(What you should do) The full listing below is to be written out exactly.

(Exercise data)
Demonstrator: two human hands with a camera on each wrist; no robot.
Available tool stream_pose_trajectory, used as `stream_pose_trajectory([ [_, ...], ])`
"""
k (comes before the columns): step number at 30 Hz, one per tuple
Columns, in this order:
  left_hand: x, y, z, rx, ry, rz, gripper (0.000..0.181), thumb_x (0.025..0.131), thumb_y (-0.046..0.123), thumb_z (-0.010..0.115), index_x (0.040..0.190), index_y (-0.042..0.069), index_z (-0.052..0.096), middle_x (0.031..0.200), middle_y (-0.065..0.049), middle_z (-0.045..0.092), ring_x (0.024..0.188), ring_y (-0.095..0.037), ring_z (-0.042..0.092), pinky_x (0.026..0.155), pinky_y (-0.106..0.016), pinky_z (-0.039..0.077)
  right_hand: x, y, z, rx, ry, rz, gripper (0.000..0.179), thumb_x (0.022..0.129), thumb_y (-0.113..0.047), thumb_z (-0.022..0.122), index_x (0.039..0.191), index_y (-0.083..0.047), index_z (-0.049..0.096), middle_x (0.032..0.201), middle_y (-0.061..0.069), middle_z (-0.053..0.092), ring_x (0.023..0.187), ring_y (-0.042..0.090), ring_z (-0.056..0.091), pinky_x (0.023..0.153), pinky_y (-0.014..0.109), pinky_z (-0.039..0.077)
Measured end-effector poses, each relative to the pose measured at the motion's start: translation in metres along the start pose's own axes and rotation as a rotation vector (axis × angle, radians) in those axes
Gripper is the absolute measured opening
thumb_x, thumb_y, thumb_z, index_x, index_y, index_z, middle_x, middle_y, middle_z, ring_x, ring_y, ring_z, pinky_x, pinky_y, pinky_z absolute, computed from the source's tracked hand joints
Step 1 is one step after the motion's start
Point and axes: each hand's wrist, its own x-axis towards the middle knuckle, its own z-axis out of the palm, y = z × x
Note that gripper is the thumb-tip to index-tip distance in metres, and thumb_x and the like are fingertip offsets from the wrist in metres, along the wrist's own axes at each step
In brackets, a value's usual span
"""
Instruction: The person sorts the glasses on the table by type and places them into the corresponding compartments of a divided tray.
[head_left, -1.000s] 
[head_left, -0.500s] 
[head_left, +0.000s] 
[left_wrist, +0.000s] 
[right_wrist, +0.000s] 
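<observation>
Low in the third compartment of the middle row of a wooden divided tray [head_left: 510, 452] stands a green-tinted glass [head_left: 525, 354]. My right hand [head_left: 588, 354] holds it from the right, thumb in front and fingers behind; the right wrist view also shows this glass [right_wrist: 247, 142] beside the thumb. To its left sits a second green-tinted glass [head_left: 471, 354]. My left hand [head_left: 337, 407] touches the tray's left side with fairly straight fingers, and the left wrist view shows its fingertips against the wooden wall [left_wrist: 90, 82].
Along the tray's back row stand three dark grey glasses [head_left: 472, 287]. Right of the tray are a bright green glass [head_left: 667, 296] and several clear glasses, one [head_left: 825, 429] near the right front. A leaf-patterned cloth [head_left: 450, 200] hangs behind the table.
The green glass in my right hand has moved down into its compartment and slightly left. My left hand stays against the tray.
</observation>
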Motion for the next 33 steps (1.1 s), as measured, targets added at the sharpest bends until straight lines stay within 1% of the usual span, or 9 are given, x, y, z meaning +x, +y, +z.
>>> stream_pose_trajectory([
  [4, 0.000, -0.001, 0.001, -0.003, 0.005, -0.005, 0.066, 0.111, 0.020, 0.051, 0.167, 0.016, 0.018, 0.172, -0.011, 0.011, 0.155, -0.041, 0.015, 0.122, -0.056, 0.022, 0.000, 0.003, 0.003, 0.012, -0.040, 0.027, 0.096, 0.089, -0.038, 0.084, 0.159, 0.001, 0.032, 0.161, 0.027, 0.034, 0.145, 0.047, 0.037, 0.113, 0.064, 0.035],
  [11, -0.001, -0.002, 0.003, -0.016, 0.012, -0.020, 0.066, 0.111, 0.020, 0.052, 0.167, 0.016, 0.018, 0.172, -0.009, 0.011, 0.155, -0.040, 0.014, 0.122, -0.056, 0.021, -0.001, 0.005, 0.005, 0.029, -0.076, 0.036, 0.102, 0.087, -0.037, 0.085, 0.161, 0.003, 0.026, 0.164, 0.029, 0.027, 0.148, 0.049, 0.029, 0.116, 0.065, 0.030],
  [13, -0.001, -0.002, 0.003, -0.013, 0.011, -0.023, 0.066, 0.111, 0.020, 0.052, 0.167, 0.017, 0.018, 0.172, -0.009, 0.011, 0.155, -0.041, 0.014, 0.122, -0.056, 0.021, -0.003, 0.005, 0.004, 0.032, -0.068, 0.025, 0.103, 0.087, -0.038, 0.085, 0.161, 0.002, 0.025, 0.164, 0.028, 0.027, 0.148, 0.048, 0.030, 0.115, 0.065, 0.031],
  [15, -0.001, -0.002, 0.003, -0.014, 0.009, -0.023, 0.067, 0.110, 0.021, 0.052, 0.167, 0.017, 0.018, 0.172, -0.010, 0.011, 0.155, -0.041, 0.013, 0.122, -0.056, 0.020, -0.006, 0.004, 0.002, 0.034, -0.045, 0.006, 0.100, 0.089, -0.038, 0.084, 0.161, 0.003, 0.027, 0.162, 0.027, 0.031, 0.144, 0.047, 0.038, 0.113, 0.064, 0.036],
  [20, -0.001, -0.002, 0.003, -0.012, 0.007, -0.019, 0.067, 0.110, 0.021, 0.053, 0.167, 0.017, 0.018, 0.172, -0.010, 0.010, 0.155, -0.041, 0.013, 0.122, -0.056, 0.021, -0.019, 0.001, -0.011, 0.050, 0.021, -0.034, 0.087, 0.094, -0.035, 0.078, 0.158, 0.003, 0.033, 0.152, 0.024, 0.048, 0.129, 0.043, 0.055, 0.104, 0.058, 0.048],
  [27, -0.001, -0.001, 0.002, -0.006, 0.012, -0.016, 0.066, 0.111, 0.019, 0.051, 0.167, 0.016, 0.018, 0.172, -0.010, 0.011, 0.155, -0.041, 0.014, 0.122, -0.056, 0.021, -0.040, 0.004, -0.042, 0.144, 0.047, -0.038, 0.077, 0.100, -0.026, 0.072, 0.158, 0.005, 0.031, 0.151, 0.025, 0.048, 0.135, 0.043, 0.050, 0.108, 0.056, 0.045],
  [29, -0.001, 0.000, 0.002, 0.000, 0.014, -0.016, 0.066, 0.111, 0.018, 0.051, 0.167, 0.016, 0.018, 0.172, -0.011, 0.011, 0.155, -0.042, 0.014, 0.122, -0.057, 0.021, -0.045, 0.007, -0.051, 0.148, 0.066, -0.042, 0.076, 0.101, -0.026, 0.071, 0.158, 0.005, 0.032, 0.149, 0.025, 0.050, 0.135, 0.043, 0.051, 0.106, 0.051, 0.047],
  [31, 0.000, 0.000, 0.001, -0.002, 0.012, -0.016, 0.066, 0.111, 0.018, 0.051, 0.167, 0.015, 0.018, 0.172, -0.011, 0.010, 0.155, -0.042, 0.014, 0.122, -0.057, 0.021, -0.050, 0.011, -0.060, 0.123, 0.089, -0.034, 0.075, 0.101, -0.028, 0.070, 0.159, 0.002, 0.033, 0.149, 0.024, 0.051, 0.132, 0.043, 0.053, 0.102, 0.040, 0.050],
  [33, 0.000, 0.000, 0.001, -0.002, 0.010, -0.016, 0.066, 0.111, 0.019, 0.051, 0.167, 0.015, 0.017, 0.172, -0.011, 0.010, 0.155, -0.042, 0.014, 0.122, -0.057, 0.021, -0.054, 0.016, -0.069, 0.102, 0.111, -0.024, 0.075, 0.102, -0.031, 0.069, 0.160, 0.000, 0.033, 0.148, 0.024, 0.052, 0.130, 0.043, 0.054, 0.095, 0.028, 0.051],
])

(Answer section)
Demonstrator: two human hands with a camera on each wrist; no robot.
Available tool stream_pose_trajectory, used as `stream_pose_trajectory([ [_, ...], ])`
"""
k (comes before the columns): step number at 30 Hz, one per tuple
Columns, in this order:
  left_hand: x, y, z, rx, ry, rz, gripper (0.000..0.181), thumb_x (0.025..0.131), thumb_y (-0.046..0.123), thumb_z (-0.010..0.115), index_x (0.040..0.190), index_y (-0.042..0.069), index_z (-0.052..0.096), middle_x (0.031..0.200), middle_y (-0.065..0.049), middle_z (-0.045..0.092), ring_x (0.024..0.188), ring_y (-0.095..0.037), ring_z (-0.042..0.092), pinky_x (0.026..0.155), pinky_y (-0.106..0.016), pinky_z (-0.039..0.077)
  right_hand: x, y, z, rx, ry, rz, gripper (0.000..0.179), thumb_x (0.022..0.129), thumb_y (-0.113..0.047), thumb_z (-0.022..0.122), index_x (0.039..0.191), index_y (-0.083..0.047), index_z (-0.049..0.096), middle_x (0.032..0.201), middle_y (-0.061..0.069), middle_z (-0.053..0.092), ring_x (0.023..0.187), ring_y (-0.042..0.090), ring_z (-0.056..0.091), pinky_x (0.023..0.153), pinky_y (-0.014..0.109), pinky_z (-0.039..0.077)
Measured end-effector poses, each relative to the pose measured at the motion's start: translation in metres along the start pose's own axes and rotation as a rotation vector (axis × angle, radians) in those axes
Gripper is the absolute measured opening
thumb_x, thumb_y, thumb_z, index_x, index_y, index_z, middle_x, middle_y, middle_z, ring_x, ring_y, ring_z, pinky_x, pinky_y, pinky_z absolute, computed from the source's tracked hand joints
Step 1 is one step after the motion's start
Point and axes: each hand's wrist, its own x-axis towards the middle knuckle, its own z-axis out of the palm, y = z × x
Note that gripper is the thumb-tip to index-tip distance in metres, and thumb_x and the like are fingertip offsets from the wrist in metres, along the wrist's own axes at each step
In brackets, a value's usual span
"""
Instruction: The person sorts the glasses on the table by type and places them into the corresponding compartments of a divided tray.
[head_left, -1.000s] 
[head_left, -0.500s] 
[head_left, +0.000s] 
[left_wrist, +0.000s] 
[right_wrist, +0.000s] 
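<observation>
Low in the third compartment of the middle row of a wooden divided tray [head_left: 510, 452] stands a green-tinted glass [head_left: 525, 354]. My right hand [head_left: 588, 354] holds it from the right, thumb in front and fingers behind; the right wrist view also shows this glass [right_wrist: 247, 142] beside the thumb. To its left sits a second green-tinted glass [head_left: 471, 354]. My left hand [head_left: 337, 407] touches the tray's left side with fairly straight fingers, and the left wrist view shows its fingertips against the wooden wall [left_wrist: 90, 82].
Along the tray's back row stand three dark grey glasses [head_left: 472, 287]. Right of the tray are a bright green glass [head_left: 667, 296] and several clear glasses, one [head_left: 825, 429] near the right front. A leaf-patterned cloth [head_left: 450, 200] hangs behind the table.
The green glass in my right hand has moved down into its compartment and slightly left. My left hand stays against the tray.
</observation>
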Motion for the next 33 steps (1.1 s), as measured, targets added at the sharpest bends until straight lines stay within 1% of the usual span, or 9 are given, x, y, z meaning +x, +y, +z.
>>> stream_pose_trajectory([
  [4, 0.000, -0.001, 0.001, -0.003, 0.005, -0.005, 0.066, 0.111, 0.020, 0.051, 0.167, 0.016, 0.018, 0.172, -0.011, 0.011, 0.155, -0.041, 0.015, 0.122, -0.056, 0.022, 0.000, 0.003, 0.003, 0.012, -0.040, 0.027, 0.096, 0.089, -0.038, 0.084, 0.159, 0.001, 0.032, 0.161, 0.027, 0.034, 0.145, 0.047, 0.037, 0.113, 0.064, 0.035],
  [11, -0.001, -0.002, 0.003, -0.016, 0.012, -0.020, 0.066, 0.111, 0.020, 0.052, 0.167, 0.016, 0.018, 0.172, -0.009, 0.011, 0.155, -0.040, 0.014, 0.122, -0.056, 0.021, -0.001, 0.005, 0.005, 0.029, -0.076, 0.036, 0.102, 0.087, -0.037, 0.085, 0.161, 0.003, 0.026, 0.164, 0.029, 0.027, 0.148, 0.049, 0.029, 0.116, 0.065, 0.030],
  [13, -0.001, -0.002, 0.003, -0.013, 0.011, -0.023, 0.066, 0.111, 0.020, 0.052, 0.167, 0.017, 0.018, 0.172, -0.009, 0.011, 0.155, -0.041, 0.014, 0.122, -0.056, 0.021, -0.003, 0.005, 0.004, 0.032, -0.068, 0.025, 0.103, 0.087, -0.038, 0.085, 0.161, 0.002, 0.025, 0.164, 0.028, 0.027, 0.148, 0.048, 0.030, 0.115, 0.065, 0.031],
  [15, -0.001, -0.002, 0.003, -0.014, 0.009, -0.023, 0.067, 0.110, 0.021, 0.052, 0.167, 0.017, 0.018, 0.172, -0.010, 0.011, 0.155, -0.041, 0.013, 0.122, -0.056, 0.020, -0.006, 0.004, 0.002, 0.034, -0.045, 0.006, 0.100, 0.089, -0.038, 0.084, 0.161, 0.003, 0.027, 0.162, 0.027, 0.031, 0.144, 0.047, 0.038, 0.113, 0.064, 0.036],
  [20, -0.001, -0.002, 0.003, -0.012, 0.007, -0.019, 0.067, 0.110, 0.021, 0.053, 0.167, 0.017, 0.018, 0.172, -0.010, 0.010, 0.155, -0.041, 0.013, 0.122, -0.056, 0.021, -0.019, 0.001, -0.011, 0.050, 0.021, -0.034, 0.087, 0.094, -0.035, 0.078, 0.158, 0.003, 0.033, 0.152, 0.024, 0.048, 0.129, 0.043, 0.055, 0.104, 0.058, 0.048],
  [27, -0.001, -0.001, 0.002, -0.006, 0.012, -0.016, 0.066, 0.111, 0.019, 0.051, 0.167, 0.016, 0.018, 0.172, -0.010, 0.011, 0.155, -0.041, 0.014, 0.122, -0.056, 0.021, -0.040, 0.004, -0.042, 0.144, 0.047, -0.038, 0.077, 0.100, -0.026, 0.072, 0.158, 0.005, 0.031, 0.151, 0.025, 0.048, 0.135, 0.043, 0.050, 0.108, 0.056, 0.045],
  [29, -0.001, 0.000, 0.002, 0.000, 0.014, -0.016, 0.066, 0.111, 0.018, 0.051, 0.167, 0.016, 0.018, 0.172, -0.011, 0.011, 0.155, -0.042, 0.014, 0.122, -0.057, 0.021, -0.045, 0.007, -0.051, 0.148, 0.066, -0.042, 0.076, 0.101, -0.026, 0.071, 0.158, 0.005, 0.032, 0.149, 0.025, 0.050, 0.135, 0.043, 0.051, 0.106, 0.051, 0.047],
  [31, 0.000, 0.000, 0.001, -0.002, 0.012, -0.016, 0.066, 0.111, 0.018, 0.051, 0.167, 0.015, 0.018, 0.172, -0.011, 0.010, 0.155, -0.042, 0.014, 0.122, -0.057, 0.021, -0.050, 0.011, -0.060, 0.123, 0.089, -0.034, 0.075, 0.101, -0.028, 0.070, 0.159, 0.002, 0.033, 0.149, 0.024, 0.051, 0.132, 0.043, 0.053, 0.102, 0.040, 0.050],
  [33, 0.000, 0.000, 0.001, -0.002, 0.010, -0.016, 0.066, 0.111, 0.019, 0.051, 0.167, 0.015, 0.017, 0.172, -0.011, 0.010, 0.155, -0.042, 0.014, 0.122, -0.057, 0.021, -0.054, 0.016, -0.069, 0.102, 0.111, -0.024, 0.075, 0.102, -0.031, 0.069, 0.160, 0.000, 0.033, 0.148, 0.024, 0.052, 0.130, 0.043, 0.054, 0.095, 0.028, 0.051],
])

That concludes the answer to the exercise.